IWebDriver driver = new RemoteWebDriver(
  new Uri("http://KEY:SECRET@localhost:4445/wd/hub"),
  options);

driver.Navigate().GoToUrl("http://localhost:3000");
Console.WriteLine(driver.Title);
driver.Quit();

Run with Docker

Prefer not to install Java locally? The official testingbot/tunnel image on Docker Hub bundles everything you need. It supports both amd64 and arm64 and is the easiest way to run the tunnel from CI or a containerised dev environment.

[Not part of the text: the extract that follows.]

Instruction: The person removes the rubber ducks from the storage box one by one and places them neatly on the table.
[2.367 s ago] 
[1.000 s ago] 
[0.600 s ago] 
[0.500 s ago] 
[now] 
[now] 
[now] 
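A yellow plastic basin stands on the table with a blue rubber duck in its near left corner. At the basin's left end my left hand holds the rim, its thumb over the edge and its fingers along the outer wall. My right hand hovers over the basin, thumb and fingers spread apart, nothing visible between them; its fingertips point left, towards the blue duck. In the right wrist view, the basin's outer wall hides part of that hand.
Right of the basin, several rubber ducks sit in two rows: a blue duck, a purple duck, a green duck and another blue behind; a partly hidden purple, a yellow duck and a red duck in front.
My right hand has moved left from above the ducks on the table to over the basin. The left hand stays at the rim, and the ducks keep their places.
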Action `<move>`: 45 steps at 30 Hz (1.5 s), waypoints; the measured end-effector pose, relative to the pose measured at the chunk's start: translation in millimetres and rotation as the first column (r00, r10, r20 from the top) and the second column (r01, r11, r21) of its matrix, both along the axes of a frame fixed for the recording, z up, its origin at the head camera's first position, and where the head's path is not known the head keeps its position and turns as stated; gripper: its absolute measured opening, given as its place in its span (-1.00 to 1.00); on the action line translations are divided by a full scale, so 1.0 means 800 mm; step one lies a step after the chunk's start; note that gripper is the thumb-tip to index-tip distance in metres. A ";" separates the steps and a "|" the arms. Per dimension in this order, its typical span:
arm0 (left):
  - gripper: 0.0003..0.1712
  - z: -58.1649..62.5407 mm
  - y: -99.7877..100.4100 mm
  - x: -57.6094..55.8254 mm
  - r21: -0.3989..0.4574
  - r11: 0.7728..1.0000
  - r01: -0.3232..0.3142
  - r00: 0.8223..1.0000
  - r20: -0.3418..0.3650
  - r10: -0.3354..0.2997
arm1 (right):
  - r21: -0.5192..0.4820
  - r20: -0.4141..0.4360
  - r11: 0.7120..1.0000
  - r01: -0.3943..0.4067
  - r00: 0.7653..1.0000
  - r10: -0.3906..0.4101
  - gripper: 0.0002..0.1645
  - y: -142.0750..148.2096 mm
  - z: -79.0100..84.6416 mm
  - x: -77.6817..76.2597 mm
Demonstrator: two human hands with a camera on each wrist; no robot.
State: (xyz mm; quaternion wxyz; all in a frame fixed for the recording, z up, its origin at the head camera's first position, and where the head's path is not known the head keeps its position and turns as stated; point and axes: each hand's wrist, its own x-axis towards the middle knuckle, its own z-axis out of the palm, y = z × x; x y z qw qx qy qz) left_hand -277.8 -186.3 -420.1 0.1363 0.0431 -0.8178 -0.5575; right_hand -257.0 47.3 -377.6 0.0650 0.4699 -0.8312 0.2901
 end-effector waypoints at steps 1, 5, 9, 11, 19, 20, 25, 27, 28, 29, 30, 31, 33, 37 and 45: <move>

  1. Pull the image from Docker Hub.
  2. Start the tunnel, passing your TestingBot key and secret as environment variables.
  3. Point your tests at http://localhost:4445/wd/hub, exactly the same as the JAR version.
docker pull testingbot/tunnel

docker run --rm -it \
  --network host \
  -e TESTINGBOT_KEY=YOUR_KEY \
  -e TESTINGBOT_SECRET=YOUR_SECRET \
  testingbot/tunnel

--network host only works fully on Linux. On macOS and Windows, expose the ports explicitly so your tests can reach the tunnel on localhost:4445:

docker run --rm -it \
  -p 4445:4445 -p 8087:8087 -p 8003:8003 \
  -e TESTINGBOT_KEY=$TESTINGBOT_KEY \
  -e TESTINGBOT_SECRET=$TESTINGBOT_SECRET \
  testingbot/tunnel

Once the container prints You may start your tests, the tunnel is ready. Stop it gracefully with Ctrl+C. For Compose, Maven and the NodeJS launcher, see the installation guide.